Tottola and Rossini, after Walter Scott
Buxton International Festival
Buxton Opera House
July 8, 12, 15, 17, 22, 2022; 2hrs 50min
After the outright cancellation of 2020 and constrained conditions of 2021, Buxton International Festival is back and firing on all cylinders this year. And its operatic flagship is a masterwork by Rossini.
Written in 1819, La Donna del Lago was inspired by Walter Scott’s poem, The Lady of the Lake, and is an early example in European opera of full-blown Romantic ideas coming to the fore – war and peace, love and rivalry, wild and remote locations, supposed ancient traditions and figures from the past. There’s even a reference, not taken from Scott, to characters in the writings of the mythical Scottish bard, “Ossian”, a literary fake that hoodwinked most people at the time.
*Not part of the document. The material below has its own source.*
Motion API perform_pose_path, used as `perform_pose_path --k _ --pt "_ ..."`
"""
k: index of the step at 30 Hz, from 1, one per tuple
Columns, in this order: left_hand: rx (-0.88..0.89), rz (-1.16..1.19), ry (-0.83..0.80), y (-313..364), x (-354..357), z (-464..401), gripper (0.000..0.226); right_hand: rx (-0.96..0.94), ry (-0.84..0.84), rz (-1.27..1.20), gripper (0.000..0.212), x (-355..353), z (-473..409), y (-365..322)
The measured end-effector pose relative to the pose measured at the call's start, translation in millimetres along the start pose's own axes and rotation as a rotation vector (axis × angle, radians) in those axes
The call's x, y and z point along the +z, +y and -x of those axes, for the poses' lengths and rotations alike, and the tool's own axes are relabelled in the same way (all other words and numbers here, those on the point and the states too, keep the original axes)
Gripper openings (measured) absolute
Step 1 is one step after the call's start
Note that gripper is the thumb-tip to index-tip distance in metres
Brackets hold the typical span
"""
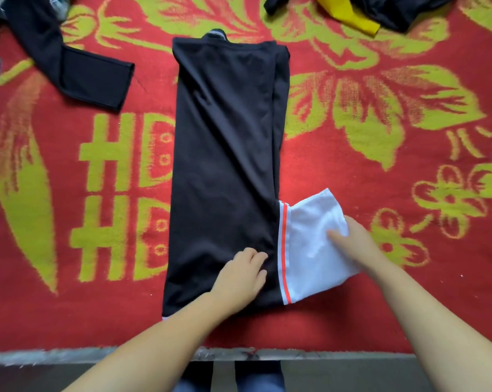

Musically, we find Rossini on the cusp of using new-fangled Romantic language in his otherwise cute-and-classical writing: off-stage horn calls, tremolando strings, the sound of the harp to convey local colour (no matter that there’s nothing specially Scottish about it). At the same time he was going all out for popular appeal, and one of the climactic numbers is a competitive duet for love-rival tenors in which the dramatic tension is reflected vocally by bursts of repeated high Cs (and more) from both of them.
The story is fairly simple: Elena (the Lady in question) is the daughter of a chieftain whose loyalty used to lie with the King but who is now mixed up with rebel Highlanders. He’s betrothed her to their leader, but she really loves another. The King, disguised, falls for her too (hence the two-tenors rivalry). Battle goes badly for the rebels, but Elena seeks to save her father and her true love, and in the end… well, I won’t give it all away.
Director Jacopo Spirei and designer Madeleine Boyd have staged the opera in a way that conveys general impressions – ragged clothes for the Highland warriors, shiny techno-style costumes for the King and his forces; a interior/exterior set to provide the lakeside locale for the first act and a geometric, power-lit coldness for the King’s palace in the second… showing there’s a clash of cultures as well as of loyalties, a nice gloss on the storyline. The use of a tiny model boat to represent what the script says is Elena’s offer to her visitor of a trip across the lake, got a bit of a titter from the audience – but what else can you do on a stage like Buxton’s?
What you need for this opera to work is two tenors with first-class Italian-style top registers: tick – Buxton has Nico Darmanin and John Irvin. You also need a really good bass-baritone and a virtuosic wide-ranging mezzo (for the trouser role of Elena’s warrior true love: tick – Buxton has David Ireland and Catherine Carby. And above all you need an utterly wonderful soprano as Elena: Buxton has Máire Flavin, and her rondó finale at the end brings the whole thing to a triumphant close, as it did on the first night in 1819 and needs to every time.
So the casting is top-class. So is the chorus, all 22 of them plus some minor role singers, too. Buxton has nobly managed so often in the past with a small-scale body, but at last it’s great to hear a full-throated crowd of them in the bright Opera House acoustic.
The musical direction, by festival artistic director Adrian Kelly, is full of energy and impact. The Northern Chamber Orchestra plays with precision and panache, and the whole thing rattles by with both brilliance of coloratura technique and glorious tone production from all the principals.
(Giulio Cilona conducts on July 12, 15 and 17).